Almost a kilometer to the west of the thirteen towers, is the largest structure in the complex: a circular fortified temple that rises in the highest area of Chankillo and whose original function has provoked diverse interpretations and debates.
On the one hand, the remains of wall paintings suggest uses related to religious ceremonies, while the narrow doors of the temple and its thick wall would indicate that it was more of a fortress.
On this, the president of Icomos Peru highlighted the link between the military and the religious in the pre-Columbian world.
On the way to achieving Unesco recognition, Chankillo had to pass the evaluation process that began with the application file that the Ministry of Culture sent to the World Heritage Center at the beginning of 2019.
Chankillo’s candidacy had been pending since 2020, when UNESCO was forced to cancel its annual appointment due to the sanitary conditions derived from the covid-19 pandemic.
“A great gift for our Bicentennial”, the Minister of Culture, Alejandro Neyra, celebrated on Twitter after the forty-fourth session of the Unesco World Heritage Committee approved the Peruvian candidacy, on the eve of July 28, the day in which that Peru will celebrate 200 years of its independence.

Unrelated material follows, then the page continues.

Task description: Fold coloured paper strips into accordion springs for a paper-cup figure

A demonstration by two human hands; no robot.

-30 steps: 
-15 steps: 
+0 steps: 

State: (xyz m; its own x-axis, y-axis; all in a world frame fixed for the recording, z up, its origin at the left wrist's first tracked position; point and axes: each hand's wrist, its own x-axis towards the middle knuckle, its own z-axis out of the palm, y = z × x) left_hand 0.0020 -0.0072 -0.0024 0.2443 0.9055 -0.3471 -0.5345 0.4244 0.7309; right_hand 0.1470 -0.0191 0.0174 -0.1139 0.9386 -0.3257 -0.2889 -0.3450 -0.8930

During his virtual intervention in the session, Neyra declared that the inscription of the complex on the list “contributes to strengthening” the Peruvian national identity and ratifies the country’s commitment “to the protection and sustainable management” of its cultural and natural heritage.
In 2008, the complex had already been declared a Cultural Heritage of Peru and in 2013 it was inscribed on the Tentative List of World Heritage of the 1972 UNESCO Convention as a cultural asset.